=== PROBLEM STATEMENT ===
Find every line in the material below with the string "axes" and state how many there are, with no other text.

*** PROVIDED RECORDS

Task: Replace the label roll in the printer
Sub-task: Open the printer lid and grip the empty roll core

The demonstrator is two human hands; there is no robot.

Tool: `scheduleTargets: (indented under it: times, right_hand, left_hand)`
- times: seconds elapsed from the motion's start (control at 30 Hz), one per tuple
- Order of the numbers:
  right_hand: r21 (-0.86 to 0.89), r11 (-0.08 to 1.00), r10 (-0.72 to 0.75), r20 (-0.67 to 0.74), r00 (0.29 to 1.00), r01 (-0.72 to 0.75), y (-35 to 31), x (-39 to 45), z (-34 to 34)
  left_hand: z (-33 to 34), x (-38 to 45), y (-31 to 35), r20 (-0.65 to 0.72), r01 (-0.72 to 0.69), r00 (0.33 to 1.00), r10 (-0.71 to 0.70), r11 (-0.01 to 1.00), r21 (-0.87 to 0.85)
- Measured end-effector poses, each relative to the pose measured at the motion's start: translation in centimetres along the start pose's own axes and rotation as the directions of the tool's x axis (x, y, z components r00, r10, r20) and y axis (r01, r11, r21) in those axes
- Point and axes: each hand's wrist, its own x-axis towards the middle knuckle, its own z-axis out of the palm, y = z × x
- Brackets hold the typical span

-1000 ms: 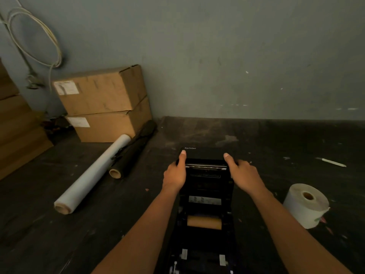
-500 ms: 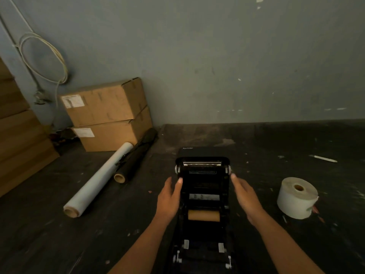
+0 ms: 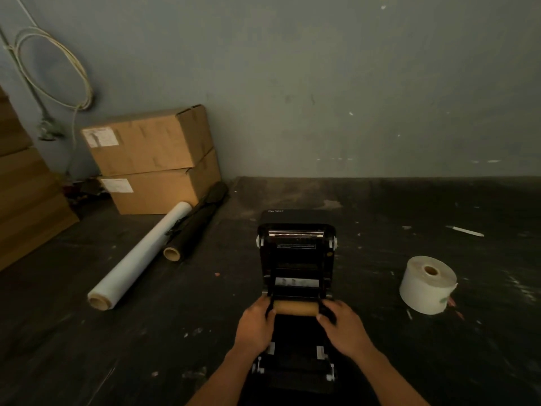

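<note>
A black label printer stands open on the dark floor, its lid tipped back away from me. In its bay lies an empty brown cardboard core. My left hand grips the core's left end at the holder. My right hand grips its right end. A full white label roll stands on end on the floor, well to the right of the printer and apart from both hands.
Two stacked cardboard boxes sit against the grey wall at the back left. A white film roll and a black roll lie in front of them. A white pen lies at the far right.
Both hands left the raised lid, came back toward me along the printer's sides and now hold the two ends of the cardboard core.
</note>
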Motion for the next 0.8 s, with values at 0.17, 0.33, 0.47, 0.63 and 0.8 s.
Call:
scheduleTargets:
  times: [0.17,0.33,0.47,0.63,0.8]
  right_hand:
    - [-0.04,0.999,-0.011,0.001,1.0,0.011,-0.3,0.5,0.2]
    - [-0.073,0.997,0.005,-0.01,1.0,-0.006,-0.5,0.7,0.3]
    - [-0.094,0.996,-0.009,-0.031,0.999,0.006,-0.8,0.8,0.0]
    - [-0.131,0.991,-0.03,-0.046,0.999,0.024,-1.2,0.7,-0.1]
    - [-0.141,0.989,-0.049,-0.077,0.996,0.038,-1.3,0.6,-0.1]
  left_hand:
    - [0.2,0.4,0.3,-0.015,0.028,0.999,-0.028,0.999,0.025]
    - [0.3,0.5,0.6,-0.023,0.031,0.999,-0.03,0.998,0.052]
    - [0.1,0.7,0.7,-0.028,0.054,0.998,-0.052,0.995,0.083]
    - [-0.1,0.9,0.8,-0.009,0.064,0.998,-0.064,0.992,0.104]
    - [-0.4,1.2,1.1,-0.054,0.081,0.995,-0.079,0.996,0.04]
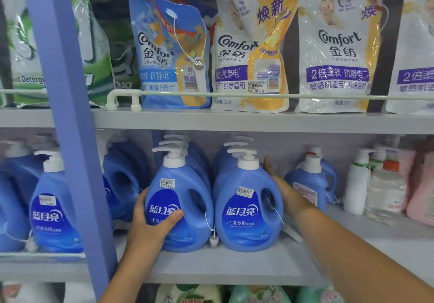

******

=== REPLY TO THE EXERCISE ===
2